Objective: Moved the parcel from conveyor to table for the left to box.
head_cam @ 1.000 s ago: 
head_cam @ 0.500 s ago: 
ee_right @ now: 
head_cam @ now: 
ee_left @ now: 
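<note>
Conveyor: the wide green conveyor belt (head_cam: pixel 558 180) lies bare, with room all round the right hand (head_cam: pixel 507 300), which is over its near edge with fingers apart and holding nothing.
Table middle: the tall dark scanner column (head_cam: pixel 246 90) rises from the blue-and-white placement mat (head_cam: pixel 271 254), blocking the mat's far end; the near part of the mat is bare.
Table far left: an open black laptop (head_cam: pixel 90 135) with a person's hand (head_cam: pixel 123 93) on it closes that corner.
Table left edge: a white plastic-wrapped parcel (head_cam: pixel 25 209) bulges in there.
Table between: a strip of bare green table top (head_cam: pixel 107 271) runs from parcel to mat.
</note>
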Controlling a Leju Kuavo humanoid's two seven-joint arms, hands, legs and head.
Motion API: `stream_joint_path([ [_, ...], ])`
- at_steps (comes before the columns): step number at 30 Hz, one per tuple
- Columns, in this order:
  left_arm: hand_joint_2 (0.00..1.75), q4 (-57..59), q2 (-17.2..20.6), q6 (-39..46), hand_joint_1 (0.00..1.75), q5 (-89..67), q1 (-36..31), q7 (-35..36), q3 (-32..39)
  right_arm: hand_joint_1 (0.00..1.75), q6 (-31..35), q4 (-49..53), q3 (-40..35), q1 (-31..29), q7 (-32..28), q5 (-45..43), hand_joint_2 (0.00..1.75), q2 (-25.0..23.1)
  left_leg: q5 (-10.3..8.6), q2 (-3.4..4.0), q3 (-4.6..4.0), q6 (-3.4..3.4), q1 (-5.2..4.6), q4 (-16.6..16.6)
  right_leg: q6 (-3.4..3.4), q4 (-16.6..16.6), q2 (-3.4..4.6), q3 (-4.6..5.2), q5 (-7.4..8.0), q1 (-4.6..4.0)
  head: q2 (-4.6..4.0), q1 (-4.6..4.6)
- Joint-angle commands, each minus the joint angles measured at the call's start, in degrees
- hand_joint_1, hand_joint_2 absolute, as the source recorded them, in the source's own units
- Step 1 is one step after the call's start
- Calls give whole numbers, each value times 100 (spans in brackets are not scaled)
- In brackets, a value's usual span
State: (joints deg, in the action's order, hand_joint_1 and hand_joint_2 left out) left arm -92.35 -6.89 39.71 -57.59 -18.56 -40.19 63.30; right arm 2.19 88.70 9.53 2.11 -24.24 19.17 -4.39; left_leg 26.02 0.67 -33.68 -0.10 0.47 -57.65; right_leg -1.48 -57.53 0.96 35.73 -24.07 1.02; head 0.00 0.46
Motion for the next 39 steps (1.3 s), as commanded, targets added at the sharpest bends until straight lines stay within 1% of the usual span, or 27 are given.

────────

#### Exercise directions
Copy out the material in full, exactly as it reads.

#### Answer below
Objective: Moved the parcel from conveyor to table for the left to box.
head_cam @ 1.000 s ago: 
head_cam @ 0.500 s ago: 
ee_right @ now: 
head_cam @ now: 
ee_left @ now: 
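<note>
Conveyor: the wide green conveyor belt (head_cam: pixel 558 180) lies bare, with room all round the right hand (head_cam: pixel 507 300), which is over its near edge with fingers apart and holding nothing.
Table middle: the tall dark scanner column (head_cam: pixel 246 90) rises from the blue-and-white placement mat (head_cam: pixel 271 254), blocking the mat's far end; the near part of the mat is bare.
Table far left: an open black laptop (head_cam: pixel 90 135) with a person's hand (head_cam: pixel 123 93) on it closes that corner.
Table left edge: a white plastic-wrapped parcel (head_cam: pixel 25 209) bulges in there.
Table between: a strip of bare green table top (head_cam: pixel 107 271) runs from parcel to mat.
</note>
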Controlling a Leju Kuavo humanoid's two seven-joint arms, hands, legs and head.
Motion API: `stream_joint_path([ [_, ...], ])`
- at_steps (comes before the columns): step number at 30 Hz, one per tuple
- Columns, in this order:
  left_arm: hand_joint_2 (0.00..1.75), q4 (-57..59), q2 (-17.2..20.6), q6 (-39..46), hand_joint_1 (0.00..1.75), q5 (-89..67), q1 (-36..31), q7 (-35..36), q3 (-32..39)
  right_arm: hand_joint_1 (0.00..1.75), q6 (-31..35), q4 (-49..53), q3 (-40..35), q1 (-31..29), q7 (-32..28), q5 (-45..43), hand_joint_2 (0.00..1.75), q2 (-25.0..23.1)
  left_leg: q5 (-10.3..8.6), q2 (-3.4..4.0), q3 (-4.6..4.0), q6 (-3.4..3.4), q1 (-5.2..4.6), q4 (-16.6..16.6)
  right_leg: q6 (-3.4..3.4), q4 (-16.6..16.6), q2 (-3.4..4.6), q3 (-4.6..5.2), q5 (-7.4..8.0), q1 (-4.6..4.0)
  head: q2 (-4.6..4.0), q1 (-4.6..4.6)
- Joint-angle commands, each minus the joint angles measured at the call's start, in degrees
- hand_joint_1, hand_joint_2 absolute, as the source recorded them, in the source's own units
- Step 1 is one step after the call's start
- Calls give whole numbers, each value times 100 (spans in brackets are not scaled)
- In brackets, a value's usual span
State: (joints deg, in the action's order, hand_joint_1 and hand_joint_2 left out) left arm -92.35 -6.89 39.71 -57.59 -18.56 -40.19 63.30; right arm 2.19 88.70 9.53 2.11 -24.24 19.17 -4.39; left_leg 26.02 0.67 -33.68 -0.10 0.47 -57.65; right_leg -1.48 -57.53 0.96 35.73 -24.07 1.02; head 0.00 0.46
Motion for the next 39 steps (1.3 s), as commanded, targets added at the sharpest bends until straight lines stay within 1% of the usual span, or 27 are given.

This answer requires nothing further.